Here are the memory cycles
Read from address
This is using "Read Cycle No. 1" from the data sheet:
| Cycle | nWE | nCE | nOE | Address | Data bus |
|---|---|---|---|---|---|
| 0 | 1 | 0 | 0 | Read Address | Z + latch |
Write to address
This is using "Write Cycle #2 - nWE controlled, nOE high during write" from the data sheet.
| Cycle | nWE | nCE | nOE | Address | Data bus |
|---|---|---|---|---|---|
| 0 | 0 | 0 | 1 | Write Address | Data |
| 1 | 1 | 0 | 1 | Write Address | Data |
Integrating with video memory requirements
I'm running everything outside of the calculation core at 80MHz. With the display running at 800x600 with a 40MHz pixel clock (see http://tinyvga.com/vga-timing/800x600@60Hz) requires one byte every 2 cycles, or one 16 bit word read every four cycles. Servicing the display will use half the available memory cycles (40MB/s).

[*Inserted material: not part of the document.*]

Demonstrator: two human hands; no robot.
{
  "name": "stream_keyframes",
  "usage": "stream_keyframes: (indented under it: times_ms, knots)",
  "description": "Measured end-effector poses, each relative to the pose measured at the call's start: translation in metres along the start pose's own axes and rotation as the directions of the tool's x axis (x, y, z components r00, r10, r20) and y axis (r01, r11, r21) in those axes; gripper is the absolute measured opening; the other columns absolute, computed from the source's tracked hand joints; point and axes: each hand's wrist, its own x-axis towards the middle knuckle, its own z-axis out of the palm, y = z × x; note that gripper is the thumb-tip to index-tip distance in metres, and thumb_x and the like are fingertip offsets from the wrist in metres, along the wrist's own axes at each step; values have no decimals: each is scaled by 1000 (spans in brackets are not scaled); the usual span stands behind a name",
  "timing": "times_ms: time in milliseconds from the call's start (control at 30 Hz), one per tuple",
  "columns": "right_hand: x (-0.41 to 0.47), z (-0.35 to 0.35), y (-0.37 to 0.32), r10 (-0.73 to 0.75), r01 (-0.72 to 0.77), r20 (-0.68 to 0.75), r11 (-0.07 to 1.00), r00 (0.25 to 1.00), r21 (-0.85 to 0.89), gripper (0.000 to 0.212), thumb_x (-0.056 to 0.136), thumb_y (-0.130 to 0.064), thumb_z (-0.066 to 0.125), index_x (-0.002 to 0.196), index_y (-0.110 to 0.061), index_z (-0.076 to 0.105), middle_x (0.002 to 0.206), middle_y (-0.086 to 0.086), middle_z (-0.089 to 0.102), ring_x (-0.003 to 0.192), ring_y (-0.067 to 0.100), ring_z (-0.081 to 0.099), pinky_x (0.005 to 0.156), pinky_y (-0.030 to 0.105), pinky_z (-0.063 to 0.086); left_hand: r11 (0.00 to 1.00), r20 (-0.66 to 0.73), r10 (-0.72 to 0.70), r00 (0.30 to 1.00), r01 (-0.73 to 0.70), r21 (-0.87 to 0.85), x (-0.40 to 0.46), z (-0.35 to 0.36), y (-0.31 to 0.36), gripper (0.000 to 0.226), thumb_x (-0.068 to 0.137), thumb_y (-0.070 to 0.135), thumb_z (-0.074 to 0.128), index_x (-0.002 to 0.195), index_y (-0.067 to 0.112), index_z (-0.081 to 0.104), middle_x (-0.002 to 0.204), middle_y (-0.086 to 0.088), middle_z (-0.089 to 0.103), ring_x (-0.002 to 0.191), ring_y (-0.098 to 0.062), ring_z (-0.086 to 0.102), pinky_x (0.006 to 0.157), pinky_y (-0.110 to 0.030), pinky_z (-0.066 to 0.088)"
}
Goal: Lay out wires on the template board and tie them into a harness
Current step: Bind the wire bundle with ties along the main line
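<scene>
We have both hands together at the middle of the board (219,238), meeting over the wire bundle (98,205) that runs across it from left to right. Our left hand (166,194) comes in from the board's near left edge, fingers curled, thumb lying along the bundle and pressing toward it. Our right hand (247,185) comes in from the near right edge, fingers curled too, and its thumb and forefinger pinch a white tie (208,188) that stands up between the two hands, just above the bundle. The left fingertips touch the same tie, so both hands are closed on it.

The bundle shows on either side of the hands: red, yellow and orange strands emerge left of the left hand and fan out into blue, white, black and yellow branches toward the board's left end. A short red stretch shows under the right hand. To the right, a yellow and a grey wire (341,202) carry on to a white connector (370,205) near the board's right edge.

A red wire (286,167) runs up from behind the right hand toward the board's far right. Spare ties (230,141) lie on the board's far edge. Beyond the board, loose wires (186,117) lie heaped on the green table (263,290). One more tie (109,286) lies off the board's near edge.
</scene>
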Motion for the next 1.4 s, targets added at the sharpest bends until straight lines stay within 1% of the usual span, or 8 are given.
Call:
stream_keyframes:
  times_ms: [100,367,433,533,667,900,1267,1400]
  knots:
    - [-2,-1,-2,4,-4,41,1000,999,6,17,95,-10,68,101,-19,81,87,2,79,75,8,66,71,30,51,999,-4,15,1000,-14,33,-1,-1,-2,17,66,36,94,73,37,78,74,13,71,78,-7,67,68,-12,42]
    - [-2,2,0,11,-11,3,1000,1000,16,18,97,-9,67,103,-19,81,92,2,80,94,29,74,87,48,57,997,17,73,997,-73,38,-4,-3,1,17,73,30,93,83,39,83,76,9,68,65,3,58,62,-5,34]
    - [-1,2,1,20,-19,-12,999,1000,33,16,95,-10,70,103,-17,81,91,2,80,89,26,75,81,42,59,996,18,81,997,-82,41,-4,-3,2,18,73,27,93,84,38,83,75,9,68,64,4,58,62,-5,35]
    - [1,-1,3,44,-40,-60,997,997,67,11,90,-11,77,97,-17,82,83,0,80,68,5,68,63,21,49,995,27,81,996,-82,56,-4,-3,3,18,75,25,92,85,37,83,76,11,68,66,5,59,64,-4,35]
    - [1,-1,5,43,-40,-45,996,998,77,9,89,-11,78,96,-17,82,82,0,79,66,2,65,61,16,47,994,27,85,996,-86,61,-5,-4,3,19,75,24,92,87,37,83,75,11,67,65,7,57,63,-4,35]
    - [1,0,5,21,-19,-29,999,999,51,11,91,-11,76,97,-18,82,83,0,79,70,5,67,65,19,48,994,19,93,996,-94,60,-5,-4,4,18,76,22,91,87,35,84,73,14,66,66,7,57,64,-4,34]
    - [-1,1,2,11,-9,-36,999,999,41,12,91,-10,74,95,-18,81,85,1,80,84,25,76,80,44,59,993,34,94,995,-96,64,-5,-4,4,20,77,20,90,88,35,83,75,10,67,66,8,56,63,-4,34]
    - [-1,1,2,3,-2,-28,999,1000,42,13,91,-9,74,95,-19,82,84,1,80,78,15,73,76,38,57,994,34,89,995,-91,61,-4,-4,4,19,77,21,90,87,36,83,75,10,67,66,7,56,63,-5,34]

As I want to do byte-wide writes, I also need to read the contents of a memory address, update the upper or lower byte then write it back. This will require a read cycle before every write, and the writes will effectively be single byte writes. This will only allow at most a 10MB/s write rate unless write combining is used.
Memory access pattern
This is the current memory access pattern - it differs from the one in the source archive:
- read data to be updated (1 cycle)
- read cycle for display (1 cycle)
- write the data being updated (2 cycles) I've since found an error that now means this can be done in one cycle
(the 'X's are generated by my SRAM test bench to indicate the SRAM access time)
Write throughput is 20MB/s, but memory throughput is
- 40MB/s reads for generating the video
- 40MB/s read before write (allowing byte writes)
- 40MB/s writes
- 120MB/s total
I've implemented it in four processes
- one to service the display
- one to service the memory buses and signals
- one to service the to control the tristate buffers on mem_data
- one to process the clock signal
Since working on this project I've written a small SRAM testbench which will help with simulation of this sort of thing.
Source files
All source files and a full ISE project are in File:Dspfract.zip. It is supplied as-is, use at your own risk!